INSTRUCTIONS TO FOLLOW
If an entry below contains an image, drop the image and retype the rest exactly.
======== EXERCISE DATA
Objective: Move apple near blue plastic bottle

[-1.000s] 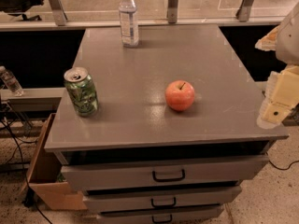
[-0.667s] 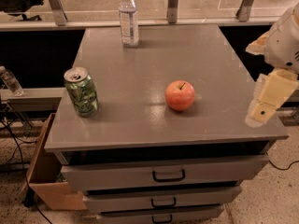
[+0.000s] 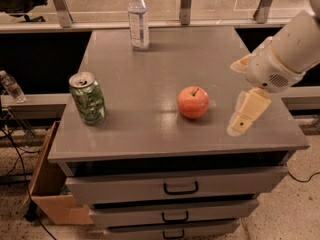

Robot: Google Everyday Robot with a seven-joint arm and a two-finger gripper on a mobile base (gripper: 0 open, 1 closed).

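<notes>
The red-orange apple (image 3: pixel 193 102) sits on the grey table top (image 3: pixel 150 59), right of the middle and toward the front. The blue plastic bottle (image 3: pixel 138 18), clear with a white cap, stands upright at the far edge, left of centre and well apart from the apple. My gripper (image 3: pixel 235 98) hangs over the table's right front part, just right of the apple and not touching it. Its cream fingers (image 3: pixel 246 113) are spread open and hold nothing.
A green patterned soda can (image 3: pixel 88 98) stands upright at the front left of the table. Drawers (image 3: pixel 180 188) are below the front edge. A cardboard box (image 3: pixel 47 184) sits on the floor at the left. Another bottle (image 3: pixel 11 86) lies on a low shelf at far left.
My gripper has moved left from beyond the table's right edge to over the table top, closer to the apple. The apple, can and bottle have not moved.
</notes>
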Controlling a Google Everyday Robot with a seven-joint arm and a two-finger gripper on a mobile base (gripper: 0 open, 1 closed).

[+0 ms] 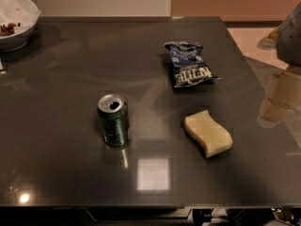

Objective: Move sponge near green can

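In the camera view the sponge [208,133] lies flat on the dark table [70,164], right of centre. The gripper [275,102] hangs at the table's right edge, to the right of the sponge and slightly farther back, not touching it. I cannot tell whether it is spread or closed. The green can [113,120] stands upright, well left of the sponge. A chip bag [189,64] lies behind the sponge.

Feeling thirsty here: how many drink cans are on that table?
1. The green can stands upright left of the sponge; the gripper hovers at the right edge of the table. None seems hidden.
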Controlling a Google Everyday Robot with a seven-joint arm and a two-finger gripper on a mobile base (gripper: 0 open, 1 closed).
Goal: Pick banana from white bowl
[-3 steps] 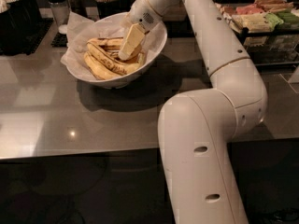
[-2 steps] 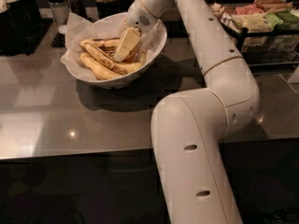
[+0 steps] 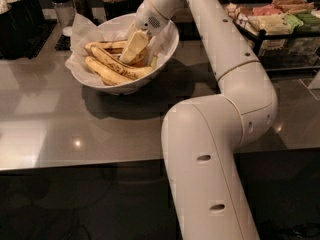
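Gripper [image 3: 129, 57], pale and wedge-tipped, is hanging inside glossy round white bowl [image 3: 125, 88].
Brown-mottled yellow banana [image 3: 114, 64] is lying just beneath, lengthwise left-to-right; grip state cannot be told.

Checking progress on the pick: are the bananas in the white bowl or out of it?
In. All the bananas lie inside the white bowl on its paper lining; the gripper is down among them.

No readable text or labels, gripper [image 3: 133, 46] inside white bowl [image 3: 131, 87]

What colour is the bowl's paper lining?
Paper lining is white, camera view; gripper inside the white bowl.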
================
YOUR RESPONSE
Objective: Move apple near blue plastic bottle

[-1.000s] 
[-0.667s] 
[+0.000s] 

Robot: Google Everyday Robot with a seven-joint arm and a two-finger gripper on a mobile base (gripper: 0 open, 1 closed).

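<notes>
The red-orange apple (image 3: pixel 193 102) sits on the grey table top (image 3: pixel 150 59), right of the middle and toward the front. The blue plastic bottle (image 3: pixel 138 18), clear with a white cap, stands upright at the far edge, left of centre and well apart from the apple. My gripper (image 3: pixel 235 98) hangs over the table's right front part, just right of the apple and not touching it. Its cream fingers (image 3: pixel 246 113) are spread open and hold nothing.
A green patterned soda can (image 3: pixel 88 98) stands upright at the front left of the table. Drawers (image 3: pixel 180 188) are below the front edge. A cardboard box (image 3: pixel 47 184) sits on the floor at the left. Another bottle (image 3: pixel 11 86) lies on a low shelf at far left.
My gripper has moved left from beyond the table's right edge to over the table top, closer to the apple. The apple, can and bottle have not moved.
</notes>
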Controlling a Google Everyday Robot with a seven-joint arm and a two-finger gripper on a mobile base (gripper: 0 open, 1 closed).

[+0 ms] 

Objective: Move sponge near green can

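In the camera view the sponge [208,133] lies flat on the dark table [70,164], right of centre. The gripper [275,102] hangs at the table's right edge, to the right of the sponge and slightly farther back, not touching it. I cannot tell whether it is spread or closed. The green can [113,120] stands upright, well left of the sponge. A chip bag [189,64] lies behind the sponge.

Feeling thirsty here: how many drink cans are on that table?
1. The green can stands upright left of the sponge; the gripper hovers at the right edge of the table. None seems hidden.
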Controlling a Google Everyday Robot with a seven-joint arm and a two-finger gripper on a mobile base (gripper: 0 open, 1 closed).
Goal: Pick banana from white bowl
[-3 steps] 
[-2 steps] 
[+0 steps] 
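Gripper [image 3: 129, 57], pale and wedge-tipped, is hanging inside glossy round white bowl [image 3: 125, 88].
Brown-mottled yellow banana [image 3: 114, 64] is lying just beneath, lengthwise left-to-right; grip state cannot be told.

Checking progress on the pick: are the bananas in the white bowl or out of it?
In. All the bananas lie inside the white bowl on its paper lining; the gripper is down among them.

No readable text or labels, gripper [image 3: 133, 46] inside white bowl [image 3: 131, 87]

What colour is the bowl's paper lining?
Paper lining is white, camera view; gripper inside the white bowl.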

No more output will be given.